• _REQUIRED ACTION_:
Leave every picture out and give back the lines below from the first through the line that holds "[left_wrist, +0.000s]", exactly as written.
*** Opening MATERIAL PROVIDED ***
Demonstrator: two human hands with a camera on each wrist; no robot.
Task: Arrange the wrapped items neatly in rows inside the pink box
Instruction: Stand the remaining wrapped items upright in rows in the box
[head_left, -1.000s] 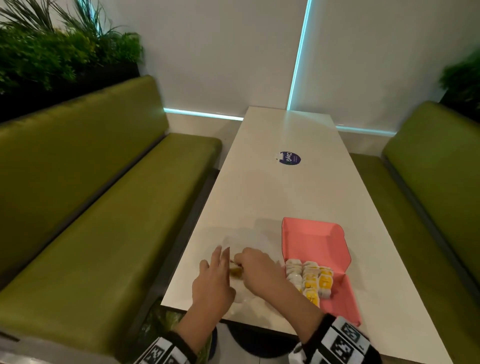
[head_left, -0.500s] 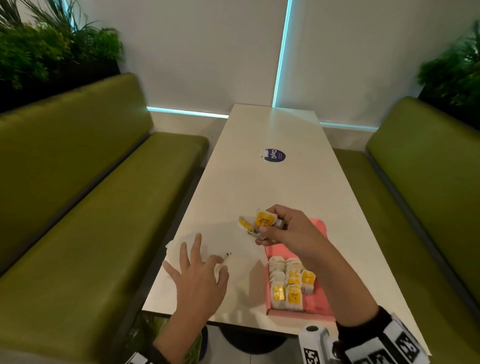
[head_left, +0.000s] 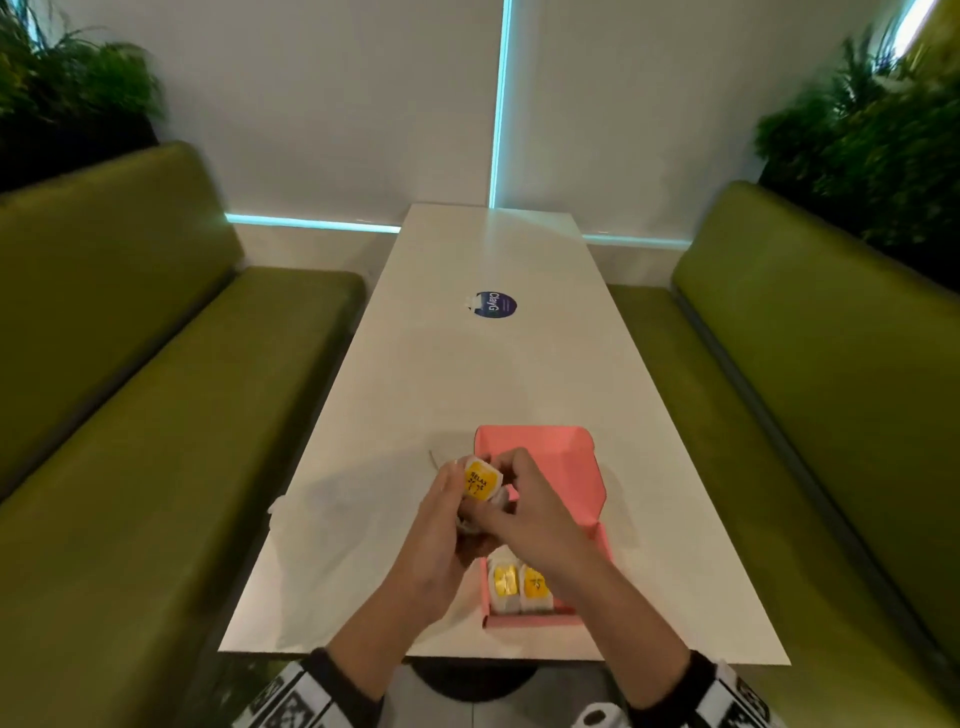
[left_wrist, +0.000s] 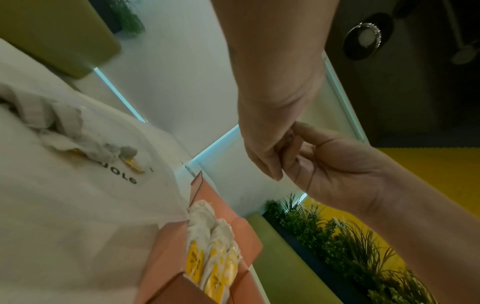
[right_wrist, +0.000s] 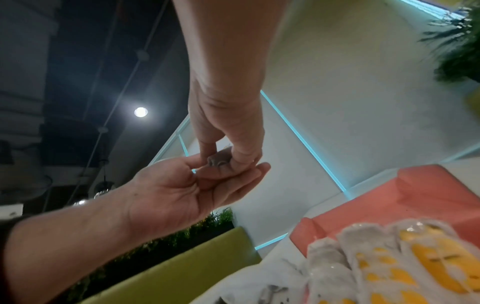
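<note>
Above the table, just left of the pink box (head_left: 550, 452), both hands meet around a small bundle of wrapped items (head_left: 480, 479), white paper with a yellow label facing up. My left hand (head_left: 452, 499) cups the bundle from the left and below. From the right, my right hand (head_left: 511, 488) pinches it with the fingertips. The box stands open with its lid (right_wrist: 428, 191) laid back. Rows of wrapped items (head_left: 519, 584) fill its near end, partly hidden by my right forearm. The rows (left_wrist: 207, 257) also show in the left wrist view.
A crumpled white bag (left_wrist: 64, 127) lies on the white table (head_left: 467, 374) left of the box, with one more yellow-labelled item (left_wrist: 131, 163) at its mouth. A round blue sticker (head_left: 495, 304) is farther up the table. Green benches (head_left: 130, 415) flank both sides.
My right hand lifted wrapped items out of the bag and brought them over by the box. My left hand left the bag and rose to hold them too.
</note>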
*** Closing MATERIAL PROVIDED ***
• _FINISHED TASK_:
Demonstrator: two human hands with a camera on each wrist; no robot.
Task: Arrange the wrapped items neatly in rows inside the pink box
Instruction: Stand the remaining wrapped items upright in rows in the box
[head_left, -1.000s] 
[head_left, -0.500s] 
[head_left, +0.000s] 
[left_wrist, +0.000s] 

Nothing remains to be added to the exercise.